**To do:** Copy the entries below in full, keeping them exactly as they are.

Data to process below:

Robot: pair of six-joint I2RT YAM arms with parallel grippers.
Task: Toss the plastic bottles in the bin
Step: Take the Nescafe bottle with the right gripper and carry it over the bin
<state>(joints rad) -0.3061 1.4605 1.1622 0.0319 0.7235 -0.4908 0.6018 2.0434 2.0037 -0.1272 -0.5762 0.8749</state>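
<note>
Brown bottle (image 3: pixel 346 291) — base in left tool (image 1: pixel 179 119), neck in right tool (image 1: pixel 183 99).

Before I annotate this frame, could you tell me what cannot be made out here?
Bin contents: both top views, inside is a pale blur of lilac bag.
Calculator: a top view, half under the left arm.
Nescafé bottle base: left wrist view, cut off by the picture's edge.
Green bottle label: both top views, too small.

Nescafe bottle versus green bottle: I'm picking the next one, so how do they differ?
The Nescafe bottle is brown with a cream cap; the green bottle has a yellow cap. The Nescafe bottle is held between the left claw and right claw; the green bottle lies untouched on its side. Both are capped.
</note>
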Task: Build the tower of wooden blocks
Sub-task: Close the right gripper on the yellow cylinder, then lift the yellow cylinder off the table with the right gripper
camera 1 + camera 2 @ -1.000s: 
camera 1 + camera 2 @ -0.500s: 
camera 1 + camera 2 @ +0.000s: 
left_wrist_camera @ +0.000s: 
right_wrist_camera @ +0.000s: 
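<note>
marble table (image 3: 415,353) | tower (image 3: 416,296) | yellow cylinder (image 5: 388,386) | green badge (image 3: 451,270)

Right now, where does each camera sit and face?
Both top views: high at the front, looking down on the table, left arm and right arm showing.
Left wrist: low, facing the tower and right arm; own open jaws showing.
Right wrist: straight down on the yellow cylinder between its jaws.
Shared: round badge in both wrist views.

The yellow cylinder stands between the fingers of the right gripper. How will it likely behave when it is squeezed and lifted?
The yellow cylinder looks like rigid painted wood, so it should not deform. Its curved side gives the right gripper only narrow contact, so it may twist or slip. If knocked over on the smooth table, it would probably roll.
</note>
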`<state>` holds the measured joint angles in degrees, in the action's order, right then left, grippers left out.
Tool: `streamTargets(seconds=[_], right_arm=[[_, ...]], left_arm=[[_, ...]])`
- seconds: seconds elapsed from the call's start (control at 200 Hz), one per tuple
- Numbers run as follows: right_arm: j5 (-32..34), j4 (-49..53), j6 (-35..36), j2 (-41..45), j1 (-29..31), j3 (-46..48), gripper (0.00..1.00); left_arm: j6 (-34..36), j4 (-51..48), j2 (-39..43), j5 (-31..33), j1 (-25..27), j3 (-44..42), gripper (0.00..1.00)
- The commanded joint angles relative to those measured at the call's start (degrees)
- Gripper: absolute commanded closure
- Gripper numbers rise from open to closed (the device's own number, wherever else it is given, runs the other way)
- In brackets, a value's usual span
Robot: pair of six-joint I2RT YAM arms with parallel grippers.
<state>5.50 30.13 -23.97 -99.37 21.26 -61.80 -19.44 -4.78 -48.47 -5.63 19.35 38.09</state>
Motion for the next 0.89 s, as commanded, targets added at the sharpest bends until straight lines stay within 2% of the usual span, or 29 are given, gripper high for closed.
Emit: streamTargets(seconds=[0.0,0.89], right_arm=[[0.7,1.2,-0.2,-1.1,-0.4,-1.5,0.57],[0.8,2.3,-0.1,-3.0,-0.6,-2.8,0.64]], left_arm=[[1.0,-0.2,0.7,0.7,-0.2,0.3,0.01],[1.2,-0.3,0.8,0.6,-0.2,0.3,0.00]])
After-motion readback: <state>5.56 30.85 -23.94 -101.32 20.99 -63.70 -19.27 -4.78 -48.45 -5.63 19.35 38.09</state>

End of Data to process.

**Task solution:**
Robot: pair of six-joint I2RT YAM arms with parallel grippers.
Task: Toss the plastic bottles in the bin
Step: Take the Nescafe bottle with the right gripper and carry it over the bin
<state>(joints rad) -0.3061 1.4605 1.1622 0.0319 0.7235 -0.4908 0.6018 2.0434 2.0037 -0.1272 -0.5762 0.8749</state>
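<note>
Brown bottle (image 3: pixel 346 291) — base in left tool (image 1: pixel 179 119), neck in right tool (image 1: pixel 183 99).

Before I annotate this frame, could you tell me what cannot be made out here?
Bin contents: both top views, inside is a pale blur of lilac bag.
Calculator: a top view, half under the left arm.
Nescafé bottle base: left wrist view, cut off by the picture's edge.
Green bottle label: both top views, too small.

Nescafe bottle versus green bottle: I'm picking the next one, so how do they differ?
The Nescafe bottle is brown with a cream cap; the green bottle has a yellow cap. The Nescafe bottle is held between the left claw and right claw; the green bottle lies untouched on its side. Both are capped.
</note>
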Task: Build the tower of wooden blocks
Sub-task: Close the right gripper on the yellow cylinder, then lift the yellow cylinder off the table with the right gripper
camera 1 + camera 2 @ -1.000s: 
camera 1 + camera 2 @ -0.500s: 
camera 1 + camera 2 @ +0.000s: 
left_wrist_camera @ +0.000s: 
right_wrist_camera @ +0.000s: 
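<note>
marble table (image 3: 415,353) | tower (image 3: 416,296) | yellow cylinder (image 5: 388,386) | green badge (image 3: 451,270)

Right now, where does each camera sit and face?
Both top views: high at the front, looking down on the table, left arm and right arm showing.
Left wrist: low, facing the tower and right arm; own open jaws showing.
Right wrist: straight down on the yellow cylinder between its jaws.
Shared: round badge in both wrist views.

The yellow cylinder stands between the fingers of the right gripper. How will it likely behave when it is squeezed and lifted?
The yellow cylinder looks like rigid painted wood, so it should not deform. Its curved side gives the right gripper only narrow contact, so it may twist or slip. If knocked over on the smooth table, it would probably roll.
</note>
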`<state>` holds the measured joint angles in degrees, in the action's order, right then left, grippers left out.
Tool: `streamTargets(seconds=[_], right_arm=[[_, ...]], left_arm=[[_, ...]])`
- seconds: seconds elapsed from the call's start (control at 200 Hz), one per tuple
- Numbers run as follows: right_arm: j5 (-32..34), j4 (-49..53), j6 (-35..36), j2 (-41..45), j1 (-29..31), j3 (-46..48), gripper (0.00..1.00); left_arm: j6 (-34..36), j4 (-51..48), j2 (-39..43), j5 (-31..33), j1 (-25..27), j3 (-44..42), gripper (0.00..1.00)
- The commanded joint angles relative to those measured at the call's start (degrees)
- Gripper: absolute commanded closure
- Gripper numbers rise from open to closed (the device's own number, wherever else it is given, runs the other way)
- In brackets, a value's usual span
Robot: pair of six-joint I2RT YAM arms with parallel grippers.
<state>5.50 30.13 -23.97 -99.37 21.26 -61.80 -19.44 -4.78 -48.47 -5.63 19.35 38.09</state>
Motion for the next 0.89 s, as commanded, targets added at the sharpest bends until straight lines stay within 2% of the usual span, or 29 are given, gripper high for closed.
Emit: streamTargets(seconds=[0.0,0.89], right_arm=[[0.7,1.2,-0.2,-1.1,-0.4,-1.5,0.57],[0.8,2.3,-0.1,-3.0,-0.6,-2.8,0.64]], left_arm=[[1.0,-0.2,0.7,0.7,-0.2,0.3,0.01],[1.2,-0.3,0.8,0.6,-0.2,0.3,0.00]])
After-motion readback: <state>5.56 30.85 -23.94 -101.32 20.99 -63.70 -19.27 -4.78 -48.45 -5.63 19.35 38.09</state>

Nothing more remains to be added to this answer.